ティオは書き物が一区切りついて、ペンを置いた。
膝の上で本を読んでいるルシの顔に視線を落とす。


(……真剣な顔も可愛い。最近頑張ってるみたいだな)


頬をそっと撫でると、無意識なのか目を細めて、ふにゃりとした表情に変わる。
そしてまたすぐ本に視線を戻す姿が愛おしくて、思わず口元が緩む。


(邪魔したら悪いけど……気持ちよくて、つい触っちゃうな)


指先でルシの頬や髪をなぞり、その柔らかさを確かめる。
本のページをめくる音と、膝の上の重みが心地よくて──
この時間が終わらなければいい、とふと思った。

頬を撫でていると、ふっとルシが上を向いてくる。


「……ティオ様、見すぎです」

「あ……ごめん、邪魔するつもりじゃなかったんだけど」

「……そんなに私のこと好きなんですか?」


迷いもなく頷く。


「うん……大好き、ルシ」


そのまま唇を重ね、軽く音を立ててキスをする。
くすぐったそうにするルシの表情が、胸の奥をさらに温かくした。
次の瞬間思いもよらない言葉がルシの口から飛び出す──


「今、めちゃくちゃえっちな下着作ろうと思ってるところなんで、楽しみにしててくださいね」


にこにこ顔でそんなことを言うルシに、言葉が詰まる。


「……え……?」

「また足腰立たなくなっちゃうかもしれませんね」


悪戯っぽく笑うその顔に、思わず視線を逸らす。


「……ルシ」

「はい?」

「……ほんと、油断ならないな」


小さく息をついて、その頬をむにむにと軽く摘まむ。
ルシは僕を見上げて表情を緩めたまま、小さく問いかける。


「嫌ですか?」


僕がなんて返事するかなんてわかっているような顔で。


「……嫌なわけない。

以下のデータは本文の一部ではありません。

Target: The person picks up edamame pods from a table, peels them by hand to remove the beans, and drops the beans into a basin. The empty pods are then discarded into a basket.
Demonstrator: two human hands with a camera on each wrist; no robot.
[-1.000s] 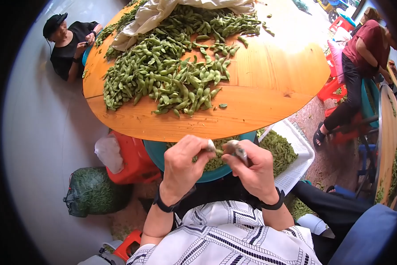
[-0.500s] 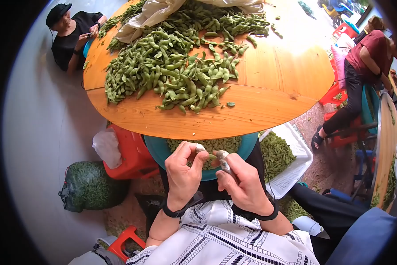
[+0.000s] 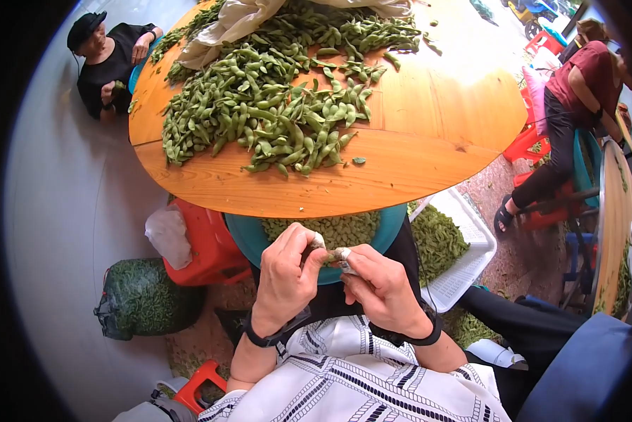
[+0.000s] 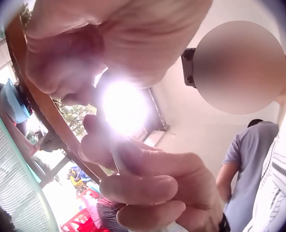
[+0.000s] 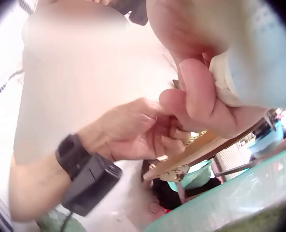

可愛すぎて困ってる」


そういうとルシフェリアは満足そうに笑って、また本に視線を戻した。
上下に移動するルシの瞳を見つめながら、ちょっとしたいたずら心が姿を現す。


「ルシってば、可愛い顔して”そういうことばかり”考えてるの?困ったな、僕は体がもたないかもしれないな」


平然とした顔で言い切った瞬間

──バサッ
彼女の手から本が滑り落ちた。


「なっ……な、なに言ってるんですか!……ティオ様のバカ!」


耳まで真っ赤に染めて顔を覆うルシ。
その様子を見て、ティオはくすっと笑い、頬を指でつついた。


「え? 本当のことでしょ?」

「~~っ、悔しい……っ! もうこうなったら……絶対えっちな下着用意して誘惑してやる!!」


勢いで口走ったその言葉に、自分でも真っ赤になって慌てふためくルシ。

そんな姿が愛しくてたまらなくて、ティオの口元はまた柔らかく緩んだ。


(……また今日も、ルシに振り回されるんだろうな)


また彼女のわがままを沢山聞いてあげようと思う、穏やかな昼下がりだった。